Os autores mencionam que há poucos investimentos em novos compostos contra parasitas nematóides, e que os compostos empregados hoje são pouco eficazes, uma situação típica de doenças negligenciadas. São compostos muito antigos? Que efeitos eles apresentam?
Professor Rodrigo Ferreira: Os anti-helmínticos atuais para uso na criação de animais (pecuária) são restritos e enfrentam problemas, como por exemplo a resistência por diversos nematódeos, muitas vezes inviabilizando a criação de animais em certas localidades. Os fármacos disponíveis também podem impactar sobre nematoides não-alvo, ou seja, aqueles organismos que não parasitas, portanto afetando o equilíbrio ecológico. Para a saúde humana, os fármacos empregados em sua maioria foram trazidos a partir do uso na medicina veterinária, em geral são eficientes e bem tolerados com uso em dose adequada. A resistência para nematoides de importância na saúde humana ainda não é um problema.
No caso, a quantidade de cetamina produzida pelo Pochonia chlamydosporia foi muito pequena para emprego nos testes nos roedores, porém apresentou um grau elevado de pureza e bom resultado no C. elegans e nos outros parasitas. Isso indica que o fungo pode ser uma fonte viável para essa molécula?
Professor Rodrigo Ferreira: Pensando na produção de um fármaco, seria mais viável a produção sintética (síntese química), uma vez que fungo produz baixa quantidade do metabólito. Esse problema é enfrentando por diversos potenciais fármacos de origem natural.
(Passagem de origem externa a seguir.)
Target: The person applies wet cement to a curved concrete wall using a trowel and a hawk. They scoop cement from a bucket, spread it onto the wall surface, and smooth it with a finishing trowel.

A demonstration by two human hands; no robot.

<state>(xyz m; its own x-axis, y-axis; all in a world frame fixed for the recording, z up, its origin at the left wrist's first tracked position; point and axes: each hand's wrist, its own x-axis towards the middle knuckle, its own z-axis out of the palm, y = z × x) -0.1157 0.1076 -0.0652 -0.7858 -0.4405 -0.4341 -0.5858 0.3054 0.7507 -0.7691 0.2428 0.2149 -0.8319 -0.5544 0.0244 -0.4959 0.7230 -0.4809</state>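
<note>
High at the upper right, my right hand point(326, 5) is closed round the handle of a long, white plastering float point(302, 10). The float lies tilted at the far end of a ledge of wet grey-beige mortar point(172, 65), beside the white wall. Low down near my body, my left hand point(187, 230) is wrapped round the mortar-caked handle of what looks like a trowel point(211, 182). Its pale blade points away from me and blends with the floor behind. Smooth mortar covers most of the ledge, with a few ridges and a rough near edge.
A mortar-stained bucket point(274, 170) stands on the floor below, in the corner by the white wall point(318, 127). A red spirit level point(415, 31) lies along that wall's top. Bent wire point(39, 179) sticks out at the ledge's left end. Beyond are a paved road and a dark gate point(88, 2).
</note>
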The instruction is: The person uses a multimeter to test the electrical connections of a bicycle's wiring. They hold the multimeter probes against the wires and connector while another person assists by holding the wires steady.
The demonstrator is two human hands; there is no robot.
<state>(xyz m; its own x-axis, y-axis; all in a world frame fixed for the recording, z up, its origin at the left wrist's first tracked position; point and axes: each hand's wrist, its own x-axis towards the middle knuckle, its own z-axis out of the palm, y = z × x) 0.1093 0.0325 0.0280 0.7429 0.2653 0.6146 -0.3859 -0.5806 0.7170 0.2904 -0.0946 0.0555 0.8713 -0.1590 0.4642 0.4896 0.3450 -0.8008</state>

Vide o exemplo que aconteceu com o fármaco taxol na época de sua descoberta (hoje resolvido).
Que possibilidades e vantagens a cetamina oferece na comparação com os compostos concorrentes testados in vivo, como o albendazole e a ivermectina?
Professor Rodrigo Ferreira: A vantagem, seria a ausência da resistência. E possível mecanismo de ação diferentes dos fármacos citados. A desvantagem são os efeitos adversos, já que é anestésico dissociativo. Além do uso como droga recreativa, o que ficaria difícil manter um controle da venda.
O reposicionamento da cetamina como vermicida é tido no estudo como uma possibilidade que demanda mais pesquisas. Um dos usos atuais (e certamente não-planejado) da cetamina é como droga recreativa. Que questões de estudo surgem a partir da constatação do poder desse composto para eliminar nematóides?
Professor Rodrigo Ferreira: O reposicionamento da cetamina como anti-helmintico, com a molécula atual, eu não vejo como viável, devido as informações anteriores. Porém, esse conhecimento abre oportunidades para estudos com moléculas com estruturas similares, bem como reforça o potencial de busca de novos anti-helmínticos a partir dos fungos, e de modo especial, os fungos nematófagos.